Se chiediamo ai nostri conoscenti cosa pensano dell’informazione ricevuta nel periodo di isolamento, il dato che emerge è una delusione diffusa e la consapevolezza di non sapere nulla di certo, che la verità sia scivolata via in mezzo a un frastuono di opinioni.
Proprio nel momento in cui la ricerca di punti fermi era vissuta come un’ancora di salvezza si è detto tutto e il contrario di tutto. Il risultato è stato uno stordimento su scala globale con un crollo della credibilità dei media e delle istituzioni che non ha precedenti nella storia e che – insieme alla polarizzazione – rappresenta un trend da approfondire in vista delle future strategie di marca.
La credibilità è la nuova moneta.
Quando stampa e istituzioni non hanno più rilevanza e il presidente del consiglio è costretto a parlare a reti unificate per fare ordine fra i messaggi, la nuova moneta della comunicazione diventa la credibilità.
Le marche che nei prossimi mesi lavoreranno in qualche modo per rinforzare la loro credibilità avranno più possibilità di essere considerate. C’è una fame di vero che non è stata saziata, e questo vuoto rimarrà a lungo nel tessuto sociale.
Come lavorare sulla credibilità della propria marca.
Molte marche, a modo loro, possono lavorare sulla credibilità. Quelle eccellenti che sono sempre state coerenti con solidi valori e azioni concrete – come Patagonia – troveranno la strada in discesa.
Qualche marca potrebbe arrampicarsi sugli specchi e farlo anche bene. Facebook ci ha provato con questa operazione di purpose-washing ben confezionata da Droga5.
Per tutte le altre ecco qualche suggerimento, ma è utile considerare che ogni marca ha il suo percorso, che è peculiare e non replicabile, e che non esistono ricette universali.
- Certificazioni:
credibilità e autorevolezza vanno di pari passo. Comunicare le certificazioni che sono rilevanti per i propri clienti diventerà un elemento vieppiù strategico.
- La filiera tracciata:
anche credibilità e rassicurazione vanno di pari passo. Le marche che possono raccontare la propria filiera hanno un punto a favore. La filiera è spesso una storia bella da raccontare, ma farlo in modo originale non è facile.
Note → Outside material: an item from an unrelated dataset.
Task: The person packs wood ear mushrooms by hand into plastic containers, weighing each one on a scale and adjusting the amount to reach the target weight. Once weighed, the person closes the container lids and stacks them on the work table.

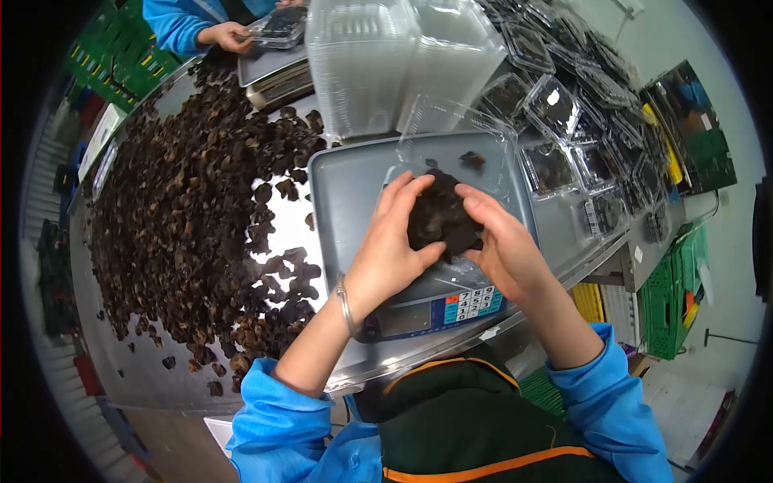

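A clump of dark brown mushroom-like pieces is held between both hands over a clear plastic container with its lid raised. The container rests on the grey tray of a weighing scale with a keypad. My left hand curls round the clump's left side, and my right hand presses its right side. One loose dark piece lies in the container beyond the fingers. How far the clump touches the container is hidden by the hands.
Many dark pieces are spread over the metal table at the left. Tall stacks of clear containers stand behind the scale. Filled, closed containers are piled at the right. A co-worker's hand holds a container at the top left.
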Tool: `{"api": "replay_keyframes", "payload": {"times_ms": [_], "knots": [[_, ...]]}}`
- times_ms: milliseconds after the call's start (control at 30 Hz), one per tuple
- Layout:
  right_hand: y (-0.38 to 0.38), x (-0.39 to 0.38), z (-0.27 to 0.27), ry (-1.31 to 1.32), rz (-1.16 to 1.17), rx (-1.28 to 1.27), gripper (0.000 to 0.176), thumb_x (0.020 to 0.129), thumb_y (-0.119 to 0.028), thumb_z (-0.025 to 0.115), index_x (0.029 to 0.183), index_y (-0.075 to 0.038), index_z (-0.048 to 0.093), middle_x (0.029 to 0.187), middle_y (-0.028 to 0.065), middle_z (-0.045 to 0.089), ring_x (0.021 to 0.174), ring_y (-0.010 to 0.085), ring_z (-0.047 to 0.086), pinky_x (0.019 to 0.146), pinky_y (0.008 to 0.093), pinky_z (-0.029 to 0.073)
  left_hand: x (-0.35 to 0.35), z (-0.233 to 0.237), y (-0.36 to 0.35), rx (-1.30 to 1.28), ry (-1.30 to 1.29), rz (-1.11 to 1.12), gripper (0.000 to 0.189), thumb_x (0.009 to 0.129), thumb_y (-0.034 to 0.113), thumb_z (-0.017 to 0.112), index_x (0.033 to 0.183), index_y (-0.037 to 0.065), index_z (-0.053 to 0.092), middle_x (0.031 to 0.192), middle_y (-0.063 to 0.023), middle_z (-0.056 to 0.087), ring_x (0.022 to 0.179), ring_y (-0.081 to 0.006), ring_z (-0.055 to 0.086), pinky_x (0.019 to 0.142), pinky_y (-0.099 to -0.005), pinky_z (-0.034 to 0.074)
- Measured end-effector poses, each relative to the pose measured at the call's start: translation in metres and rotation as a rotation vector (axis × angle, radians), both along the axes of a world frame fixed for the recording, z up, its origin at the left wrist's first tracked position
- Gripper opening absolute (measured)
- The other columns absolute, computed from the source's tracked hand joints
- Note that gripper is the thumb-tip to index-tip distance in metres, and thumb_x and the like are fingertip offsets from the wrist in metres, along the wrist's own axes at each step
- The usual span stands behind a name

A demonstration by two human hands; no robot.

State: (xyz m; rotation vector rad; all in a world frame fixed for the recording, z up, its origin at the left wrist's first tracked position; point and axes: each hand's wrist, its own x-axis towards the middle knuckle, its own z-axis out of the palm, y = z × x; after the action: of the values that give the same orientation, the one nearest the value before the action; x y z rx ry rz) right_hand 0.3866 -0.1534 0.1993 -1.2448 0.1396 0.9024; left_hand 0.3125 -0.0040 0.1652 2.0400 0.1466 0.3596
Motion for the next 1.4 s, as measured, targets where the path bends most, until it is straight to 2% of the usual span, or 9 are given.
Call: {"api": "replay_keyframes", "payload": {"times_ms": [267, 300, 467, 667, 867, 1000, 1167, 1267, 1400], "knots": [[-0.071, 0.013, -0.039, -1.012, 0.231, -0.733, 0.057, 0.079, -0.013, 0.062, 0.131, -0.005, 0.038, 0.127, 0.0154, 0.041, 0.106, 0.0232, 0.047, 0.086, 0.0317, 0.039, -0.018, 0.013, 0.013, 0.48, 0.131, 0.259, 0.038, 0.081, 0.01, 0.061, 0.118, 0.005, 0.052, 0.119, -0.0125, 0.053, 0.095, -0.0262, 0.059, 0.074, -0.0317, 0.05], [-0.069, 0.006, -0.052, -1.049, 0.259, -0.676, 0.057, 0.078, -0.007, 0.059, 0.131, -0.003, 0.037, 0.121, 0.0149, 0.043, 0.085, 0.0192, 0.05, 0.077, 0.0282, 0.042, -0.024, -0.004, 0.013, 0.284, 0.237, 0.243, 0.037, 0.08, 0.007, 0.061, 0.116, 0.004, 0.053, 0.112, -0.0141, 0.054, 0.091, -0.0277, 0.058, 0.077, -0.0334, 0.049], [-0.044, 0.003, -0.049, -0.653, 0.278, -0.391, 0.057, 0.079, -0.001, 0.055, 0.133, -0.004, 0.036, 0.113, 0.0118, 0.046, 0.073, 0.0112, 0.046, 0.062, 0.0222, 0.042, -0.087, -0.015, -0.002, -0.302, 0.407, 0.424, 0.032, 0.083, -0.001, 0.058, 0.115, 0.0, 0.052, 0.104, -0.0083, 0.055, 0.084, -0.0107, 0.055, 0.071, -0.0243, 0.048], [-0.037, 0.031, -0.047, -0.908, 0.294, -0.334, 0.028, 0.081, -0.002, 0.058, 0.108, -0.005, 0.06, 0.095, 0.0054, 0.053, 0.07, 0.0065, 0.046, 0.061, 0.0192, 0.041, -0.188, -0.05, 0.017, -0.069, 0.303, 0.876, 0.03, 0.085, 0.005, 0.056, 0.114, 0.002, 0.054, 0.119, -0.012, 0.05, 0.097, -0.0195, 0.055, 0.082, -0.0318, 0.047], [0.019, 0.026, -0.036, -1.413, 0.487, -0.234, 0.013, 0.081, -0.014, 0.06, 0.092, -0.007, 0.065, 0.088, 0.0063, 0.061, 0.082, 0.0233, 0.054, 0.076, 0.0329, 0.042, -0.227, -0.126, -0.014, 0.671, 0.667, 0.669, 0.054, 0.076, 0.018, 0.066, 0.128, 0.016, 0.048, 0.128, -0.0174, 0.042, 0.112, -0.0375, 0.039, 0.094, -0.0448, 0.033], [0.042, 0.067, -0.042, -1.571, 0.263, -0.416, 0.018, 0.08, -0.016, 0.059, 0.096, -0.009, 0.064, 0.1, 0.0079, 0.061, 0.094, 0.0255, 0.052, 0.086, 0.0367, 0.037, -0.257, -0.145, 0.001, 0.516, 0.585, 0.695, 0.021, 0.073, 0.001, 0.064, 0.093, 0.007, 0.064, 0.094, -0.0136, 0.053, 0.091, -0.032, 0.048, 0.082, -0.0396, 0.041], [0.082, 0.097, -0.069, -1.908, 0.586, -0.997, 0.021, 0.078, -0.015, 0.058, 0.098, -0.01, 0.064, 0.095, 0.0087, 0.06, 0.093, 0.0246, 0.053, 0.086, 0.0398, 0.034, -0.246, -0.127, 0.012, 0.473, 0.594, 0.764, 0.023, 0.076, 0.003, 0.063, 0.098, 0.007, 0.065, 0.097, -0.011, 0.059, 0.095, -0.029, 0.052, 0.084, -0.0362, 0.04], [0.079, 0.096, -0.061, -1.89, 0.448, -0.777, 0.021, 0.076, -0.014, 0.059, 0.097, -0.01, 0.064, 0.09, 0.0076, 0.06, 0.091, 0.024, 0.053, 0.084, 0.0407, 0.035, -0.255, -0.123, 0.019, 0.493, 0.593, 0.869, 0.021, 0.078, 0.004, 0.062, 0.099, 0.008, 0.065, 0.093, -0.0104, 0.06, 0.093, -0.0289, 0.053, 0.086, -0.036, 0.04], [0.033, 0.05, -0.02, -1.532, 0.632, -0.253, 0.018, 0.072, -0.012, 0.064, 0.09, -0.011, 0.064, 0.086, 0.0049, 0.059, 0.086, 0.0224, 0.053, 0.078, 0.0331, 0.037, -0.241, -0.091, 0.021, -0.34, 0.135, 1.189, 0.018, 0.089, 0.012, 0.058, 0.103, 0.001, 0.06, 0.097, -0.0041, 0.061, 0.085, -0.009, 0.055, 0.073, -0.0254, 0.047]]}}
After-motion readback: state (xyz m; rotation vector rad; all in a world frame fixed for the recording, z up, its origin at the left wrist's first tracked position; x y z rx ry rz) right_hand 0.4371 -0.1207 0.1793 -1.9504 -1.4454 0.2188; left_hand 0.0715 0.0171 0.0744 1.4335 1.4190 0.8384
- Provenienza locale / fatto in Italia:
non sempre è sinonimo di qualità, ma viene percepito come più credibile, specialmente nei periodi di insicurezza dove “l’altrove sconosciuto” diventa una minaccia.
- Testimonial reali:
un cliente contento è credibile. Inoltre l’uso dei testimonial non ha visto alcun tipo di innovazione negli anni. Riuscire a trovare un format nuovo e fresco sarebbe differenziante.
- Porta un amico:
laddove fosse possibile, attivare dinamiche di member get member è premiante (per gli stessi motivi di cui sopra).
- Lavorare con e per le community:
spesso si dice: “la marca dovrebbe entrare in quella community“. Sbagliato. Sostituitelo con: “la marca ha tutti gli elementi per essere utile a quella community“. Oppure costruitene una vostra. Sono entrambi percorsi a lungo termine che se fatti bene danno ottimi frutti. (Vedi Reebok con il crossfit).
- Essere socialmente utili:
una marca che fa cose socialmente utili è una marca credibile, ma solo se c’è coerenza su tutto. Altrimenti diventa il solito x-washing. (La moda del momento parla di abbandonare lo storytelling per lo storydoing. Io penso che uno non debba escludere l’altro.)
- Ripartire dai valori:
ripartire dai valori significa ridisegnare il modo in cui la strategia diventa cultura e azione. Ma ci deve credere prima di tutto il CEO. Sono molto poche le aziende che riescono ad attuare questo approccio, ma sono più credibili perché esprimono autenticità in ogni loro anfratto.
- Coerenza nella strategia di comunicazione:
le poche marche che riescono a tracciare una linea definita e costante vengono percepite come stabili, e quindi sono più credibili. Se però cambiate spesso idea – o agenzia – e in azienda non avete un “guardiano della marca” rischiate la deriva.